Once a behavior is reliable, you must randomize treats. You should and you have to. At TheTreat, we use the marker "yes" to communicate the dog performed the desired and therefore earned the treat, so while we are teaching the behavior we are also teaching the dog that "yes" means treat. We can randomize treats because when we say "yes" the dog thinks they are getting a treat - whether they actually get one or not.


How do you know if the behavior is reliable? You need to say yes to two items:

  1. your dog knows the behavior associated to the command

  2. your dog thinks he is getting a treat

Ask yourself "what is the best command my dog can do?" Let's say it is an easy one like sit or touch. Do the command five times and see if your dog does it every time. You say the command, the dog does it and then expects a treat. If you got 100% success, then you should start randomizing treats.


Do the command five times again. But this time, give your dog a treat every other time. Don't lose the communication. Remember, you say yes they think treat whether they get a treat or not. If your dog does the command five times in a row with only three treats, you are in the right place! They thought they were getting a treat so they will do the behavior again thinking they'll get a treat again.


Common dog owner behavior: Continuing to treat every time for the reliable behaviors. You always want a dog to work hard for their treat. They can work harder by doing multiple commands for one treat.


Common question: Can a dog be reliable with one behavior and not another? Yes! Your dog is likely to be reliable at easier commands like sit and touch before they are reliable with more difficult commands like leave it, off and come. This means that you treat every time for unreliable behaviors and randomize for reliable commands.


Behavior is Unreliable in Environment

A small change in environment can lead to a big change in behavior for a dog. Just going to the basement or the kids' rooms upstairs will lead to behavior changes. New smells, distractions, textures, etc. will become distractions for your dog.


If you bring your dog to a new environment, you will need to gauge their responsiveness. You really want to find success and then build off of it. That means you want to use treats to find reliability again and then once they can perform the behaviors as they usually do, start randomizing the treats again.

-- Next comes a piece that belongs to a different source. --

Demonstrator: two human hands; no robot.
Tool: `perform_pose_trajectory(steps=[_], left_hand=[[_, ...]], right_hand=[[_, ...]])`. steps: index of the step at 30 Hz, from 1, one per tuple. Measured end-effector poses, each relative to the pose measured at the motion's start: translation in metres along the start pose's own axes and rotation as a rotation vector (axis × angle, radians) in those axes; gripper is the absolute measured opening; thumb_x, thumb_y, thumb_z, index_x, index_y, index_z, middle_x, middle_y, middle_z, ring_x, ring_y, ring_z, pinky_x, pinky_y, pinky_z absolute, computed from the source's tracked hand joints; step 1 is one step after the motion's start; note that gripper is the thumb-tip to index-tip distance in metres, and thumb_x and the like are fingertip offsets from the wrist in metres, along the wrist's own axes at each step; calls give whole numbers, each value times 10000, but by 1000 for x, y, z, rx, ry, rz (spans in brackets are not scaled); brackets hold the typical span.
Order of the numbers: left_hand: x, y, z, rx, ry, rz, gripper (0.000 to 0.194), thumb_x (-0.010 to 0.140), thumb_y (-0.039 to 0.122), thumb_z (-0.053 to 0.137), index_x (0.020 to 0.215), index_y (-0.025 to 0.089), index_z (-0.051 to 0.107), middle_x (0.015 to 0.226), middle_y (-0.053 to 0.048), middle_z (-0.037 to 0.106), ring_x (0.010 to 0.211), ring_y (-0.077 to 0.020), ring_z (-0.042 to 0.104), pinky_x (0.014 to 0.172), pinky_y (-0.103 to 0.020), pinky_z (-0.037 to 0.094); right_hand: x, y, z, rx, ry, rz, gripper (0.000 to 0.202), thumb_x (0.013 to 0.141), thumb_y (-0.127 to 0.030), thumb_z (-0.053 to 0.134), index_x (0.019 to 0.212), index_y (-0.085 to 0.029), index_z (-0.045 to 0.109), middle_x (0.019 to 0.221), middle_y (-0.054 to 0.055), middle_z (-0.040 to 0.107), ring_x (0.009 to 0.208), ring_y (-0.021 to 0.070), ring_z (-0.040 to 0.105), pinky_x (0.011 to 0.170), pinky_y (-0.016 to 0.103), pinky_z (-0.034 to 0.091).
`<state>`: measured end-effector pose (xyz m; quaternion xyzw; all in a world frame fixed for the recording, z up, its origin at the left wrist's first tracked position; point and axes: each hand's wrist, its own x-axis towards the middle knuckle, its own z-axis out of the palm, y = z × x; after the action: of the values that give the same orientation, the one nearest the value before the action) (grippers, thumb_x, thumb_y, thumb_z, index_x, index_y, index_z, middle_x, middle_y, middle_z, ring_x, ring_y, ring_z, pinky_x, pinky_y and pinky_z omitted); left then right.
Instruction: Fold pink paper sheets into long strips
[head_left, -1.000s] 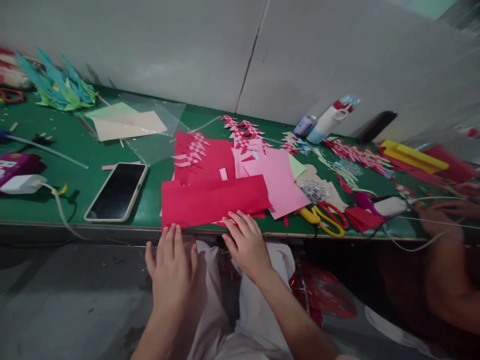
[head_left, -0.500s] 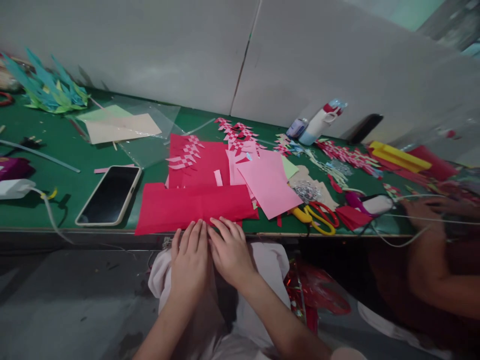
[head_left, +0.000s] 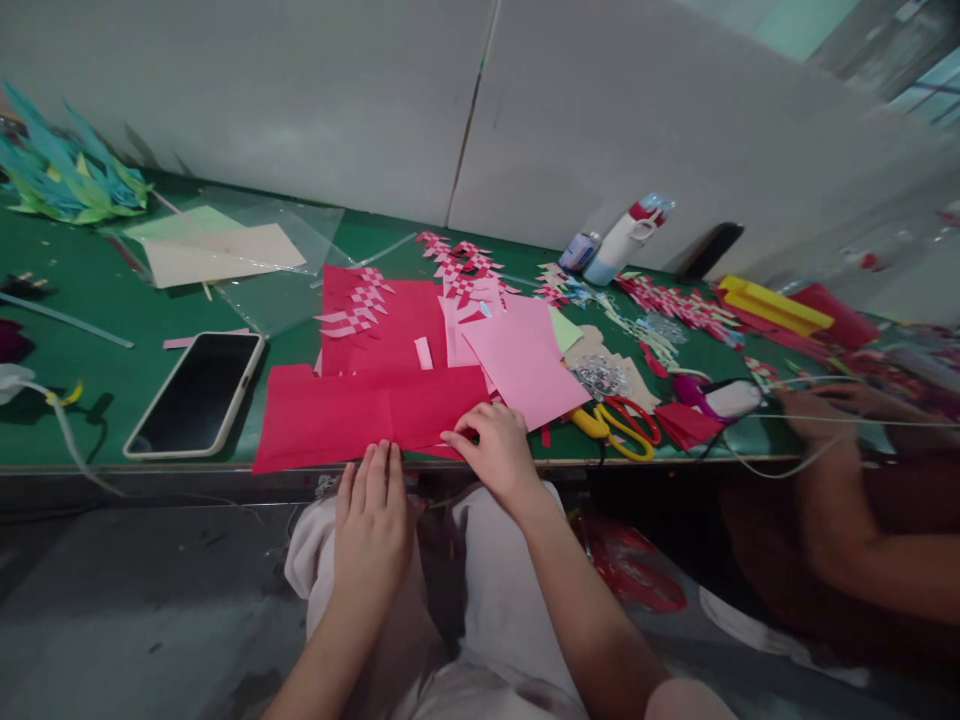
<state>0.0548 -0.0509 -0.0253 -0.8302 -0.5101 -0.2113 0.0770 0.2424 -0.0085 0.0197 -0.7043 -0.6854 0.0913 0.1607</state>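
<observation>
A folded red paper (head_left: 330, 415) lies along the front edge of the green table, over a larger red sheet (head_left: 420, 310). My left hand (head_left: 373, 510) rests its outstretched fingertips on the lower edge of the folded paper near its middle. At the right end of that paper is my right hand (head_left: 499, 450), its thumb and forefinger closed on the lower edge. Pink paper (head_left: 521, 360) overlaps the red sheets on the right. Woven red-and-pink strips (head_left: 364, 305) lie on the larger sheet.
A phone (head_left: 196, 395) lies at the left. Scissors with yellow handles (head_left: 626, 435), metal pieces (head_left: 600, 375) and a white bottle (head_left: 626, 242) are at the right. Another person's arm (head_left: 840, 500) reaches onto the table at the far right.
My right hand has moved right along the folded paper's lower edge, away from my left hand, and its fingers have closed. The view has shifted slightly, moving the table's contents left in the picture.
</observation>
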Motion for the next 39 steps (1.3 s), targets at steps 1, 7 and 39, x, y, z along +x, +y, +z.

Good rule of thumb: If they fail three times, then use a treat on the third time. If they still don't do a behavior, make it is easier by luring or getting distance from the distractions.


Common dog owner behavior: Thinking that since a dog can do a behavior reliably in one environment, that they can do it in a more difficult environment.


Behavior is Learned and Understood

dog training treats
Max in his place. Every once in awhile he gets a treat.

This is every day life! For an adult dog, you do not use treats all day, every day. You might bring a jerky stick on a walk or to a picnic, but you don't need them in all your pockets like you did when they were puppy. However, you do not ever give up on treats!


As a reminder, treats are your dog's motivation to do a behavior when you want them to do it. I always tell people to think about what motivates them to work for someone else. It is usually money! Would you still go back to work if you stopped getting paid?! Maybe the first day - it must of been a mistake. Maybe the second day - make a note to talk to your manager. But eventually, why would you work for free?! Your dog feels the same way.


Behaviors will be learned and understood with practice, consistency and the proper use of treats up until this point. Every once in awhile, throw in that treat. It is best if they don't know when it is coming.


Some examples of commands that are learned and understood and get a treat every once in awhile:

- coming inside when called

- going into the crate when you leave the house

- walking on a leash

- going to their place for their morning nap


Common dog owner behavior: Thinking that you can completely get rid of the treat. The dog will eventually stop doing the behavior or at least give you some resistance.